Department of Medicine, Division of Infectious Diseases, University of Colorado Anschutz Medical Campus, Aurora, CO, USA.
Department of Biostatistics and Informatics, Colorado School of Public Health, Aurora, CO, USA.
EBioMedicine. 2019 Feb;40:583-594. doi: 10.1016/j.ebiom.2019.01.033. Epub 2019 Jan 23.
HIV-1 infection and physiological aging are independently linked to elevated systemic inflammation and changes in enteric microbial communities (dysbiosis). However, knowledge of the direct effect of HIV infection on the aging microbiome and potential links to systemic inflammation is lacking.

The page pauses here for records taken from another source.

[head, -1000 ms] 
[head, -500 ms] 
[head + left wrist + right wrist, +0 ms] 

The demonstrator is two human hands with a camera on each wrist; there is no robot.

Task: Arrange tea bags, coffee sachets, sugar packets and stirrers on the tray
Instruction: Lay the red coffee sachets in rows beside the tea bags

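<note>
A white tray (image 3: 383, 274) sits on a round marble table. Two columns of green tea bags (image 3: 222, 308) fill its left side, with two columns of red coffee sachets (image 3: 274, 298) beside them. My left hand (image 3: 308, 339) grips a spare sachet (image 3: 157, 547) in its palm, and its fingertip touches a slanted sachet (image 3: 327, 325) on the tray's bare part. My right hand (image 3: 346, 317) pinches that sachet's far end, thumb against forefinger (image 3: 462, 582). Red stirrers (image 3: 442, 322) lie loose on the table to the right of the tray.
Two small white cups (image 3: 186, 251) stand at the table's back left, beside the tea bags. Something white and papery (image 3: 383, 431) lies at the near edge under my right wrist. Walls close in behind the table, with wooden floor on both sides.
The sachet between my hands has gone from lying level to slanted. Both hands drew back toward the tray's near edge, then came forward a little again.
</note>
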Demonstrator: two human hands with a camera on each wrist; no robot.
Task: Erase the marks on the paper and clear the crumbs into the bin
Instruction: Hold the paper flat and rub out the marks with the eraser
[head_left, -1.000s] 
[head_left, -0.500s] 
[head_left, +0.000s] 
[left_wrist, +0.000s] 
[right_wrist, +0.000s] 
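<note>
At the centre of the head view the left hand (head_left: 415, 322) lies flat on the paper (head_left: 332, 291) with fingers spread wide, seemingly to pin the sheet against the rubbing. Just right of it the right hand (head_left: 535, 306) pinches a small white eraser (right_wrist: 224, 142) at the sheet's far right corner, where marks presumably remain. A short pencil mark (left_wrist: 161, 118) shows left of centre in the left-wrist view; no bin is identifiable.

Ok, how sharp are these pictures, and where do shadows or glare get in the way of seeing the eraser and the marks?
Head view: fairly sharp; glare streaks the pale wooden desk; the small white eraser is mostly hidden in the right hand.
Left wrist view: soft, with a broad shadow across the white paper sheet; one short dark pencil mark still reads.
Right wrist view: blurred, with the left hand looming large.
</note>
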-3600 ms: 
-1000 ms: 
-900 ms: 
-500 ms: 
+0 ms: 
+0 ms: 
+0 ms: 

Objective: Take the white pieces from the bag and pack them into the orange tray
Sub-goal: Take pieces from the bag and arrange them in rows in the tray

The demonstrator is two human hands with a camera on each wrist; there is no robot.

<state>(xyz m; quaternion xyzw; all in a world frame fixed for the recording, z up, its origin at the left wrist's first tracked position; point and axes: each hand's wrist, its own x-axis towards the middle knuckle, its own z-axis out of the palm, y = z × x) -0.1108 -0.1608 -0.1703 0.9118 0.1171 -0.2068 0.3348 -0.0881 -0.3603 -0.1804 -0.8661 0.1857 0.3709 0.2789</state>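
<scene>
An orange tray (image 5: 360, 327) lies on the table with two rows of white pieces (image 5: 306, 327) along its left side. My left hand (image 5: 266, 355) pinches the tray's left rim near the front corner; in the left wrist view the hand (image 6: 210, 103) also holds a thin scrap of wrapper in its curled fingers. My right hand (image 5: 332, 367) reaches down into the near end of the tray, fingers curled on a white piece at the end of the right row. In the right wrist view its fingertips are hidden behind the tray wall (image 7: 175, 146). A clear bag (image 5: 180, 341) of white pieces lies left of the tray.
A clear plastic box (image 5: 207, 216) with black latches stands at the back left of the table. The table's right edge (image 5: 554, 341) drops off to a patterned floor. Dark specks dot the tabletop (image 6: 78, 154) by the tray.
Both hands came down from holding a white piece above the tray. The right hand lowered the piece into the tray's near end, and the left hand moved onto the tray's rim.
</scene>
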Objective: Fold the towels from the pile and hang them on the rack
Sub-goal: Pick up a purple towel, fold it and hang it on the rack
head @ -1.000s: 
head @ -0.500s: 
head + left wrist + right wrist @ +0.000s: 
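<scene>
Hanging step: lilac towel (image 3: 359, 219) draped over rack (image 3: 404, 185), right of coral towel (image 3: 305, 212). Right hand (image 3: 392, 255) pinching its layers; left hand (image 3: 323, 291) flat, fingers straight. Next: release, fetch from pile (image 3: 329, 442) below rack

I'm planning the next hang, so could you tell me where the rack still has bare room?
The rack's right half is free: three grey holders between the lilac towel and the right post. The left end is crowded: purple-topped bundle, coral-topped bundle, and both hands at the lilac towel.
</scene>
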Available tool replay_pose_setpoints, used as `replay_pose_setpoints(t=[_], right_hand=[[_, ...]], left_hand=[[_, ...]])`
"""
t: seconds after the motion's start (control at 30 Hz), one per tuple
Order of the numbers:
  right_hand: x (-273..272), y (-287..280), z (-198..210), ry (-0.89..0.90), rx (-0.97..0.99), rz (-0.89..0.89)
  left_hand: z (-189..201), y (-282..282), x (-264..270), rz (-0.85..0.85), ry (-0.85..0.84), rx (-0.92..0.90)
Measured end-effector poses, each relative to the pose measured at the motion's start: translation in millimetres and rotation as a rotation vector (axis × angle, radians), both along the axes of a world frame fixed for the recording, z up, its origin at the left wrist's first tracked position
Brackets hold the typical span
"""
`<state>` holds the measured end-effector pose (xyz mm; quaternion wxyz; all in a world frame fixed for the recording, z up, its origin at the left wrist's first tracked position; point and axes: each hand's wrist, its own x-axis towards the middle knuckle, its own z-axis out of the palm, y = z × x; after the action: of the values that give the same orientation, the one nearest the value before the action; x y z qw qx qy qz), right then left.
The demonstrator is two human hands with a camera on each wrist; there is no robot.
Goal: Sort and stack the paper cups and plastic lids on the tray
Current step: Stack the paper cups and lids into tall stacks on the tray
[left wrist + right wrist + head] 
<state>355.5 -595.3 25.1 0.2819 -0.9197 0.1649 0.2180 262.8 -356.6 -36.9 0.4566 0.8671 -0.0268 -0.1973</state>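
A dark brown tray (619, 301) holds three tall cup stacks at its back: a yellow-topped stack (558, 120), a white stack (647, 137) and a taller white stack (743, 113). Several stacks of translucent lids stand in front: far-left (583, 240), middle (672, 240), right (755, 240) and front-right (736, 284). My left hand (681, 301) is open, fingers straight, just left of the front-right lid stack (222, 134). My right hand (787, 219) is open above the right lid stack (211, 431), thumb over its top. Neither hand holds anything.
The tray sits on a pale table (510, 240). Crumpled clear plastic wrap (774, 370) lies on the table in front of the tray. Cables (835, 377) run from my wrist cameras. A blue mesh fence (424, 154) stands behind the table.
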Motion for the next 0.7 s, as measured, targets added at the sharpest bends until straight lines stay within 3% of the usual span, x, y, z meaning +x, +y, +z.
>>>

In a cross-sectional study of older people living with HIV (PLWH) (median age 61.5 years, N = 14) and uninfected controls (median 58 years, n = 22) we compared stool microbiota, levels of microbial metabolites (short-chain fatty acid levels, SCFA) and systemic inflammatory biomarkers by HIV serostatus and age.
HIV and age were independently associated with distinct changes in the stool microbiome. For example, abundances of Enterobacter and Paraprevotella were higher and Eggerthella and Roseburia lower among PLWH compared to uninfected controls. Age-related microbiome changes also differed by HIV serostatus. Some bacteria with inflammatory potential (e.g. Escherichia) increased with age among PLWH, but not controls. Stool SCFA levels were similar between the two groups yet patterns of associations between individual microbial taxa and SCFA levels differed. Abundance of various genera including Escherichia and Bifidobacterium positively associated with inflammatory biomarkers (e.g. soluble Tumor Necrosis Factor Receptors) among PLWH, but not among controls.
The age effect on the gut microbiome and associations between microbiota and microbial metabolites or systemic inflammation differed based on HIV serostatus, raising important implications for the impact of therapeutic interventions, dependent on HIV serostatus or age.
HIV-1 感染和生理衰老均与全身性炎症升高和肠道微生物群落变化(失调)有关。然而,人们对 HIV 感染对衰老微生物组的直接影响以及与全身性炎症的潜在联系知之甚少。
在一项对感染 HIV 的老年人(PLWH)(中位年龄 61.5 岁,N=14)和未感染对照者(中位年龄 58 岁,n=22)的横断面研究中,我们比较了粪便微生物群、微生物代谢物(短链脂肪酸水平,SCFA)和系统炎症生物标志物的水平,以 HIV 血清状况和年龄为指标。
HIV 和年龄均与粪便微生物群的不同变化独立相关。例如,与未感染对照者相比,PLWH 中肠杆菌属和拟普雷沃菌属的丰度更高,而 Eggerthella 和 Roseburia 属的丰度更低。与 HIV 血清状况相关的年龄相关的微生物群变化也不同。一些具有炎症潜力的细菌(例如大肠杆菌)在 PLWH 中随年龄增长而增加,但在对照组中则不然。两组之间的粪便 SCFA 水平相似,但个体微生物类群与 SCFA 水平之间的关联模式不同。各种属的丰度(包括大肠杆菌和双歧杆菌)与 PLWH 中的炎症生物标志物(例如可溶性肿瘤坏死因子受体)呈正相关,但在对照组中则不然。
HIV 血清状况对肠道微生物群的年龄影响以及微生物群与微生物代谢物或系统炎症之间的关联因 HIV 血清状况而异,这对依赖于 HIV 血清状况或年龄的治疗干预措施的影响提出了重要的影响。